Router Recommendations

Discussion in 'Tech Talk - Gadgets, Gizmos and Technology' started by raott, Aug 6, 2012.

  1. Aug 6, 2012 #1 of 28

    raott Hall Of Fame

    Nov 23, 2005
    I have an old Linksys WRT54G Version 8. Lately I've noticed a significant degradation in performance, ie high ping times (that fluctuate dramatically) and much slower speeds than I should be getting. I have 20 down service and am getting anywhere from 3-13.

    The issues are the same whether the computer is connected wirelessly or via ethernet. Going direct from computer via ethernet to the cable modem cures all issues (speeds go from the low described above to 20+), so seems like a definite router issue.

    We have a ton of devices connected. A PS3, desktop, printer and the DECA are all hardwired to the router. We also have a ton of wireless devices, (2 iPhones, 1 iPod, 2 iPads, 1 Wii, 1 Macbook Pro, 1 Windows laptop) among others.

    Does anyone disagree this is a router issue.

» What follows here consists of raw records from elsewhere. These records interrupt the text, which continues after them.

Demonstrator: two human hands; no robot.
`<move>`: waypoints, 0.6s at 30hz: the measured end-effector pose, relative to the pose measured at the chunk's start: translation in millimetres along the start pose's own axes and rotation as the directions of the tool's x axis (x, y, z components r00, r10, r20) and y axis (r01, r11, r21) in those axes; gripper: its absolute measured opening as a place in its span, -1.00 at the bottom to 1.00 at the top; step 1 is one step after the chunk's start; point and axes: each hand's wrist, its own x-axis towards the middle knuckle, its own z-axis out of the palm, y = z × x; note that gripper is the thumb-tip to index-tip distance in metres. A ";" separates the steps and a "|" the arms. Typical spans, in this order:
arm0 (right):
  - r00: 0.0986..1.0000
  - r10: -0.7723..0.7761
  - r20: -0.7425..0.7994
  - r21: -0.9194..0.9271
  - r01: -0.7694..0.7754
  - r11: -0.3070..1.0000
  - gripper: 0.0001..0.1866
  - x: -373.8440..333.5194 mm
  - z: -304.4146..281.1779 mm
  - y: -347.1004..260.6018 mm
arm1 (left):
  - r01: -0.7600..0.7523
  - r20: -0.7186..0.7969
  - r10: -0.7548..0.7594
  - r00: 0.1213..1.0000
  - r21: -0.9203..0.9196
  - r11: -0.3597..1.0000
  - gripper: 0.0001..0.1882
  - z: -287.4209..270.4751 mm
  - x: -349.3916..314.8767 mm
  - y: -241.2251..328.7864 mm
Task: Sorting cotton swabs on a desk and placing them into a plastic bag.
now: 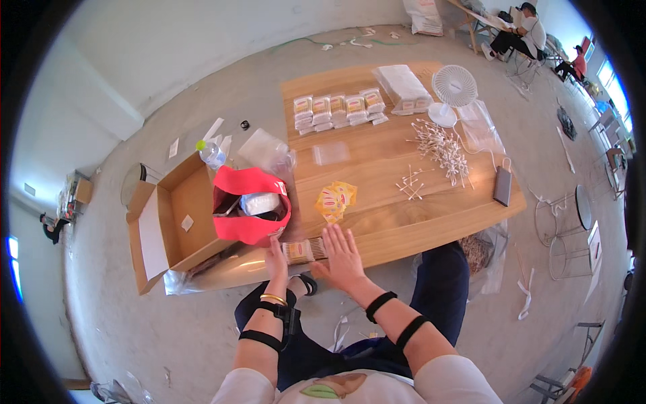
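Note:
Near the table's front edge lies a clear packet of cotton swabs (pixel 297 253) with a printed card inside, between my two hands. At its left end my left hand (pixel 276 261) stands on edge, fingers stretched out and touching the packet. My right hand (pixel 343 258) rests at the other end, palm down with fingers extended, partly over the swab ends. Just beyond the packet is a loose pile of yellow printed cards (pixel 335 200). Loose cotton swabs (pixel 441 149) are heaped at the right, with a smaller scatter (pixel 410 183) nearer me.
A red fabric bag (pixel 235 183) and an open cardboard box (pixel 176 252) stand to the left. Filled swab packets (pixel 336 111) line the back beside a plastic-wrapped white stack (pixel 404 87). A white fan (pixel 455 86) and a grey power bank (pixel 503 186) are on the right.

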 end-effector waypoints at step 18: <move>0.990 0.130 0.043 0.226 -0.137 0.964 -0.32 10.4 -8.0 -27.6 | -0.077 0.108 0.083 0.991 -0.064 0.995 -0.53 -28.5 -5.3 -3.0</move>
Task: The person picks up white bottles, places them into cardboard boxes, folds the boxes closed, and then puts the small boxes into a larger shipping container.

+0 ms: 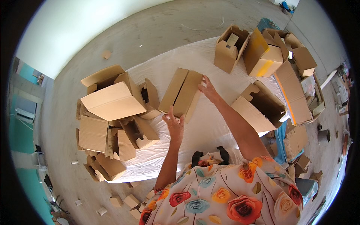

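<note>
A person's left hand (174,125), fingers spread, is touching the near end of a closed carton (186,93); the right hand (208,91) is holding its far-right corner. White sheeting (210,129) is lying beneath, open boxes (112,102) flanking left and right.

The closed carton (188,91) is plain cardboard, matt and dry-looking, its flaps smooth. We see the same dull board in the large open carton (112,102), with creased folds and rough cut edges. The yellow tape (265,68) looks smooth against the matt board. The white sheet (204,137) is thin and wrinkled; we cannot tell cloth from plastic film. The blue sheeting (279,141) looks like crumpled plastic. Our flowered garment (212,206) is soft, matt cloth; the floor (161,37) resembles scuffed bare concrete, the wall (71,41) smooth paint.
</note>
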Tool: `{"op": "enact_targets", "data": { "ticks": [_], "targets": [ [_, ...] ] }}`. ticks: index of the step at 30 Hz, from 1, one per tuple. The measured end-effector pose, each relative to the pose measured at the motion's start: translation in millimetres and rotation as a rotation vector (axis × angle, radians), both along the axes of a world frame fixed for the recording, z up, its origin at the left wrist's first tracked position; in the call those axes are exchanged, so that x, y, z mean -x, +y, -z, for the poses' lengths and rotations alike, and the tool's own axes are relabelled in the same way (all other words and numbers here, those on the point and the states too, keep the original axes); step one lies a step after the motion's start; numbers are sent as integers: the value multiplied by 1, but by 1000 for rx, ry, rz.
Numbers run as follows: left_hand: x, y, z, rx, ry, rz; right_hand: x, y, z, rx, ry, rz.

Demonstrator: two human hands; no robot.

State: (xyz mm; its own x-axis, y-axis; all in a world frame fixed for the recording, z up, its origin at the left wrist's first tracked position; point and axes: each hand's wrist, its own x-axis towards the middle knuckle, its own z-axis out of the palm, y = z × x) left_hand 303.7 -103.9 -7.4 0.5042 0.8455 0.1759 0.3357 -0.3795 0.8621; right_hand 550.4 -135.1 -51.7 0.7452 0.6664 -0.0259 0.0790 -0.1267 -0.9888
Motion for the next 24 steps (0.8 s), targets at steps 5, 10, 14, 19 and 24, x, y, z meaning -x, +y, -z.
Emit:
{"op": "enact_targets", "data": {
  "ticks": [5,10,14,19,24],
  "targets": [
    [-54,4,-5,202,-134,-151,32,48,-23,-17,37,-272],
    [-69,47,30,5,-17,-218,72,-17,-93,137,-509,-315],
    [-74,67,26,97,9,-220,63,-118,-140,68,-728,-125],
    [-65,49,1,78,-152,-172,46,-240,-155,628,-954,335],
    [-44,-13,-30,-341,-133,-103,65,-284,-145,730,-699,313]
  ]
}}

    Can anyone recommend a solid router that can handle that load that won't burst the budget. I thought about the Apple Time Capsule but they are extremely expensive and I already have an external drive I'm backing up the Macbook Pro to.

  2. Aug 6, 2012 #2 of 28

    Davenlr Geek til I die

    Sep 16, 2006
    Netgear with DD-WRT software on it. Fast, robust, and hasnt dropped once in over a year.
  3. Aug 6, 2012 #3 of 28

    dpeters11 Hall Of Fame

    May 30, 2007
    Agreed. Stay far away from another Linksys. They have been the worst on the vulnerability that unfortunately affects all current routers by default. On other ones, you can disable the feature that's affected, that doesn't work on most Linksys units unless they have dd-wrt or a similar third party firmware.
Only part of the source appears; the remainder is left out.